### Problem description
The answer is to contain only the line containing "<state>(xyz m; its" and the lines after it through the last one, each reproduced exactly as it appears below.

### Provided data
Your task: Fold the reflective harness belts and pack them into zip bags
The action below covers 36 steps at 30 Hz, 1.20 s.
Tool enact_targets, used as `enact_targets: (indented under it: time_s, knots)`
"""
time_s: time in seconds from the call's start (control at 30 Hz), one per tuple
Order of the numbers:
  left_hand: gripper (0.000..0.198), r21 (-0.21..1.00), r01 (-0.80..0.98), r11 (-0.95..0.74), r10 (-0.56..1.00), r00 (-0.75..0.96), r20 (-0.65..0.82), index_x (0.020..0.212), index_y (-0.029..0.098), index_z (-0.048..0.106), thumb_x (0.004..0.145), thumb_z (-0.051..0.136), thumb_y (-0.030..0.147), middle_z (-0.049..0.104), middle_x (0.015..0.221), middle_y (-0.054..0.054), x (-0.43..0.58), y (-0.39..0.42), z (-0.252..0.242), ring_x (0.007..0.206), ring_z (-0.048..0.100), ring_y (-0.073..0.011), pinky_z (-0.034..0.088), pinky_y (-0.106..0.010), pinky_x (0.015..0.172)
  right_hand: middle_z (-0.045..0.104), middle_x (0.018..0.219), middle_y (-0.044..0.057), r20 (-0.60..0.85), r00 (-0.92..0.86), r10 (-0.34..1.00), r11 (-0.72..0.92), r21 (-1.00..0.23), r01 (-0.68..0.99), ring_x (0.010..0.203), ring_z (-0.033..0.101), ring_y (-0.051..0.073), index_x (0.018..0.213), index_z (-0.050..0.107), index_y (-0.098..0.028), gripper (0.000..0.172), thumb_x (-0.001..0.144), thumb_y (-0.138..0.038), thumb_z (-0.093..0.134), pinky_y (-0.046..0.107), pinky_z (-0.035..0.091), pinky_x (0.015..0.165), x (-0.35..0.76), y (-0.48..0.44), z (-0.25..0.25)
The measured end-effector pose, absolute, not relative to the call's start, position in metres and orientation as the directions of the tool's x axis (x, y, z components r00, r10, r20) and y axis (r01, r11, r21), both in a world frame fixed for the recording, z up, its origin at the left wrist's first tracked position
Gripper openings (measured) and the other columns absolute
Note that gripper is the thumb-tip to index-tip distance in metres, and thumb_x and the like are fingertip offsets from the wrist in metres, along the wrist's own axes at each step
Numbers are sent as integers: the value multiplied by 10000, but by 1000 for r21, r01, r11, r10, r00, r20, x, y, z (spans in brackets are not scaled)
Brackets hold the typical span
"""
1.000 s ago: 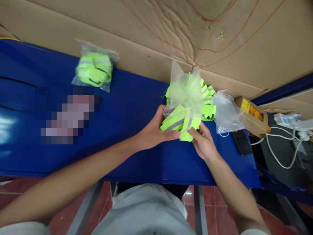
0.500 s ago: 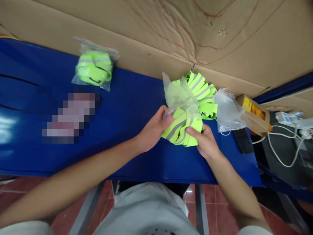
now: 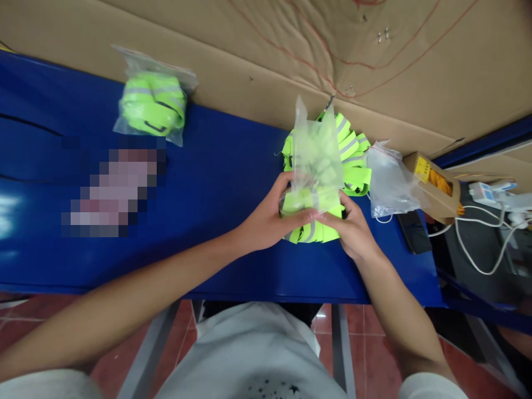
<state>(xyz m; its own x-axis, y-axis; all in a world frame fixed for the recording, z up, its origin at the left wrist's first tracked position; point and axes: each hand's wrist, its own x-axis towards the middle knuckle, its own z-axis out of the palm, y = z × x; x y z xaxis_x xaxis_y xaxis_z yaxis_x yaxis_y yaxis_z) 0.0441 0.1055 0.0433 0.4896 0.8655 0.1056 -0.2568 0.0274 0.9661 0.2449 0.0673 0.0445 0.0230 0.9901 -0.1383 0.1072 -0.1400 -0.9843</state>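
My left hand (image 3: 266, 221) and my right hand (image 3: 353, 230) both grip a folded neon-yellow reflective strap bundle (image 3: 311, 230) over the blue table (image 3: 216, 183). The mouth of a clear plastic bag (image 3: 313, 158) sits over the top of the bundle, and the bag stands upright above my fingers. My left thumb presses the bag's edge against the bundle. Behind the bag lies a loose pile of neon straps (image 3: 353, 160).
A sealed bag of neon straps (image 3: 152, 105) lies at the back left by the cardboard wall (image 3: 266, 50). To the right are a stack of empty clear bags (image 3: 388, 183), a dark phone (image 3: 411, 233), a cardboard box (image 3: 434, 185) and white cables (image 3: 477, 244).
The bag has come upright again and its mouth now covers the top of the bundle. Both hands have closed in nearer each other around it.
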Motion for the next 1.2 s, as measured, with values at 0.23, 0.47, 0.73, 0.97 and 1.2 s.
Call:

### Output for this exercise
<state>(xyz m; its own x-axis, y-axis; all in a world frame fixed for the recording, z up, its origin at the left wrist's first tracked position; point and axes: each hand's wrist, its own x-axis towards the middle knuckle, its own z-axis out of the palm, y = z × x; x y z xaxis_x xaxis_y xaxis_z yaxis_x yaxis_y yaxis_z) 0.0441 0.1055 0.0433 0.4896 0.8655 0.1056 -0.2568 0.0274 0.9661 0.2449 0.0673 0.0445 0.0230 0.9901 -0.1383 0.1072 -0.1400 -0.9843</state>
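My left hand (image 3: 266, 221) and my right hand (image 3: 353, 230) both grip a folded neon-yellow reflective strap bundle (image 3: 311, 230) over the blue table (image 3: 216, 183). The mouth of a clear plastic bag (image 3: 313, 158) sits over the top of the bundle, and the bag stands upright above my fingers. My left thumb presses the bag's edge against the bundle. Behind the bag lies a loose pile of neon straps (image 3: 353, 160).
A sealed bag of neon straps (image 3: 152, 105) lies at the back left by the cardboard wall (image 3: 266, 50). To the right are a stack of empty clear bags (image 3: 388, 183), a dark phone (image 3: 411, 233), a cardboard box (image 3: 434, 185) and white cables (image 3: 477, 244).
The bag has come upright again and its mouth now covers the top of the bundle. Both hands have closed in nearer each other around it.
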Motion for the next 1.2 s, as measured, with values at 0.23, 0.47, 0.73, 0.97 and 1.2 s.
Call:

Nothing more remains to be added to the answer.